After the war Kangro had a great influence on modernizing the teaching of mathematics in Tartu State University.
His courses on algebra and mathematical analysis reflected the changes taking place in these areas in the first half of the 20th century: function theory of polynomials was replaced by abstract algebra, mathematical analysis was based on axiomatic methods and set theory. His course on functional analysis became a starting point for a new research direction in numerical methods in Tartu.
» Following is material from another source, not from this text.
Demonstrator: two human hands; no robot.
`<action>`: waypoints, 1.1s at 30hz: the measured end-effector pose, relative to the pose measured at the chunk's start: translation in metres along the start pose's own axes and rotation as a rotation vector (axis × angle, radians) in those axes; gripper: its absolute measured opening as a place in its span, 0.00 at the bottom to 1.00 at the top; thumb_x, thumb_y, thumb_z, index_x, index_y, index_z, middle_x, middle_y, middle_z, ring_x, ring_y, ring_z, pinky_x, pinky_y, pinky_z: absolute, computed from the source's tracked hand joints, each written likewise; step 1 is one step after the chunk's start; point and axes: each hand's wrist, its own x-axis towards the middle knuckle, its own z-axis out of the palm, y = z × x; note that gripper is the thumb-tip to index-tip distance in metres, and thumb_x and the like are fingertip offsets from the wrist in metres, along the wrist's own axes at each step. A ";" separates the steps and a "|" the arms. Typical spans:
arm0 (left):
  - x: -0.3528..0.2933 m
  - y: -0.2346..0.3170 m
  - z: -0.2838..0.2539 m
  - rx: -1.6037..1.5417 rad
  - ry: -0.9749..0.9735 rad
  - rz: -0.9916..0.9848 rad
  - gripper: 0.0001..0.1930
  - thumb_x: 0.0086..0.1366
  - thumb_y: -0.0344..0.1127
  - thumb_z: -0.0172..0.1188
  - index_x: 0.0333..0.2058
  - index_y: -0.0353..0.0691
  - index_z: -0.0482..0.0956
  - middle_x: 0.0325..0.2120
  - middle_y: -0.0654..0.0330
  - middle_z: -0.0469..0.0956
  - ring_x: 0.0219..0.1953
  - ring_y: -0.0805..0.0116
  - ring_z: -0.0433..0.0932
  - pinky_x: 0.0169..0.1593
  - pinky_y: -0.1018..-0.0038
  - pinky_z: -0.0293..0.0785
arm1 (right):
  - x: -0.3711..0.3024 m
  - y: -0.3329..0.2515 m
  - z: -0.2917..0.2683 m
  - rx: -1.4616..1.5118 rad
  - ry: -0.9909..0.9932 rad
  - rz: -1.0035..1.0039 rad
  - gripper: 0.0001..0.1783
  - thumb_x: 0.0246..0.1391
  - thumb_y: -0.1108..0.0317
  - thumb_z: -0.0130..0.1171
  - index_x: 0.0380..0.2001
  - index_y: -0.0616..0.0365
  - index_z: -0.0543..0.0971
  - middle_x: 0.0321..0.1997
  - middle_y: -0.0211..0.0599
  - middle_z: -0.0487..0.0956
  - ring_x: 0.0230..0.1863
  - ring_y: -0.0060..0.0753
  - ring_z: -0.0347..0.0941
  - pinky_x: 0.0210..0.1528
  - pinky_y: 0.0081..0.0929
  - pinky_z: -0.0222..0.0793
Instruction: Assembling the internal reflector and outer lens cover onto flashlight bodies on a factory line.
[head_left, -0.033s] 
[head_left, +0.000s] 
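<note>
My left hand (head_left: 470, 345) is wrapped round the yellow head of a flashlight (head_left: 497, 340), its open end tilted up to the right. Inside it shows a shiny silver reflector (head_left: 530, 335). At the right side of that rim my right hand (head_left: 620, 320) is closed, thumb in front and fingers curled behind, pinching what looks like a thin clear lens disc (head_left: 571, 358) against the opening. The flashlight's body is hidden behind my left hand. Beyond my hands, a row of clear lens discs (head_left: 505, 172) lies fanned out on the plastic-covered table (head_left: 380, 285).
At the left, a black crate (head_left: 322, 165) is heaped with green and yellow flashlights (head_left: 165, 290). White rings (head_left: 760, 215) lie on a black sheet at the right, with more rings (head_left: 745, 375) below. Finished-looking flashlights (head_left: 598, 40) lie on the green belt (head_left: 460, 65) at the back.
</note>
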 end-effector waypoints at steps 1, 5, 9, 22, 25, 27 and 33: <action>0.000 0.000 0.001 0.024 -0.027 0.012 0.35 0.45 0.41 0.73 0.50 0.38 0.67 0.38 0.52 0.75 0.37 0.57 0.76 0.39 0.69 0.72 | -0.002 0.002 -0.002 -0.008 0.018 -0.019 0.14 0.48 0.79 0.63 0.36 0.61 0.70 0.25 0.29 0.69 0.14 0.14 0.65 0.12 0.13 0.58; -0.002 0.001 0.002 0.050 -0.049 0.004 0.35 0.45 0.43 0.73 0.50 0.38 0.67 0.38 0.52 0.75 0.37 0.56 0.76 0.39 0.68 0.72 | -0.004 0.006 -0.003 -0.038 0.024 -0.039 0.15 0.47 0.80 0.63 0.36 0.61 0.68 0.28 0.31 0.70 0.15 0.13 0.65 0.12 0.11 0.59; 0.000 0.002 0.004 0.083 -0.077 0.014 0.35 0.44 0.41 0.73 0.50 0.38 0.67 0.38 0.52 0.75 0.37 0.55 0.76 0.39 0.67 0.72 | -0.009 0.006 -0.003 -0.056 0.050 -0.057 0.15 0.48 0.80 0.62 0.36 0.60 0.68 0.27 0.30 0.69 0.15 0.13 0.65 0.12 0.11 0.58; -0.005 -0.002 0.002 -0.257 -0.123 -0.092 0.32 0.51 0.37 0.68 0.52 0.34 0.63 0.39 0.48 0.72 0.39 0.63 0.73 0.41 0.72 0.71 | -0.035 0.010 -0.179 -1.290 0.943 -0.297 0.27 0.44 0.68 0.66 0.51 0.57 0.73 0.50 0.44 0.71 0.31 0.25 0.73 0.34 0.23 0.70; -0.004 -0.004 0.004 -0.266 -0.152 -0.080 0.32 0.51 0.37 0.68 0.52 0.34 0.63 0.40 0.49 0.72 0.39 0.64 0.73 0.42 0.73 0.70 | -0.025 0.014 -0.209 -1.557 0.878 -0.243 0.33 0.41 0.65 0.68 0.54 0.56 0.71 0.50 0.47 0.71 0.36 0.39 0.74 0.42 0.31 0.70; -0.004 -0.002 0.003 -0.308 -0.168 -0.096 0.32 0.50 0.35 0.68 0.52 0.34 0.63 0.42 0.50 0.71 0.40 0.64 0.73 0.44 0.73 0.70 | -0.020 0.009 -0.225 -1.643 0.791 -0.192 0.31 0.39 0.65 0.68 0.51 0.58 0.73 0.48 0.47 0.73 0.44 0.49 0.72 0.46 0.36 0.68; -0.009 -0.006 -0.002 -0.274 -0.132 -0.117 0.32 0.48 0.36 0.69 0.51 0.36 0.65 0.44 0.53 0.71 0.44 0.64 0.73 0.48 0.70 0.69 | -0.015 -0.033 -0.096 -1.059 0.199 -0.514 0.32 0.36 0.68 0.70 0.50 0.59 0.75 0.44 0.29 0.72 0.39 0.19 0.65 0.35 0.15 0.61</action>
Kangro's main contribution was raising a new generation of mathematicians. He has supervised 23 Candidate's theses in mathematics. In addition to mathematical analysis he has also contributed to development of algebra, numerical methods and geometry in Estonia. Notable is his initiative in reorganization of mathematical higher education in University of Tartu in the 1960s in connection with increased need for computer experts.

==Honors==
- 1961 member of Academy of Sciences of the Estonian SSR (now Estonian Academy of Sciences)
- 1965 Merited Scientist of the Estonian SSR

==Books==
- 1948 Kõrgem algebra I, Teaduslik kirjastus, Tartu
- 1950 Kõrgem algebra II, Eesti Riiklik Kirjastus, Tallinn-Tartu
- 1962 Kõrgem algebra, Eesti Riiklik Kirjastus, Tallinn
- 1965 Matemaatiline analüüs I, Eesti Raamat, Tallinn
- 1968 Matemaatiline analüüs II, Valgus, Tallinn

==Publications==
- Verallgemeinerte Theorie der absoluten Summierbarkeit. Tartu Ülikooli Toimetised, seeria A, 37 (1942).
- Theory of summability of sequences and series. Journal of Soviet Mathematics, 5, 1–45 (1976).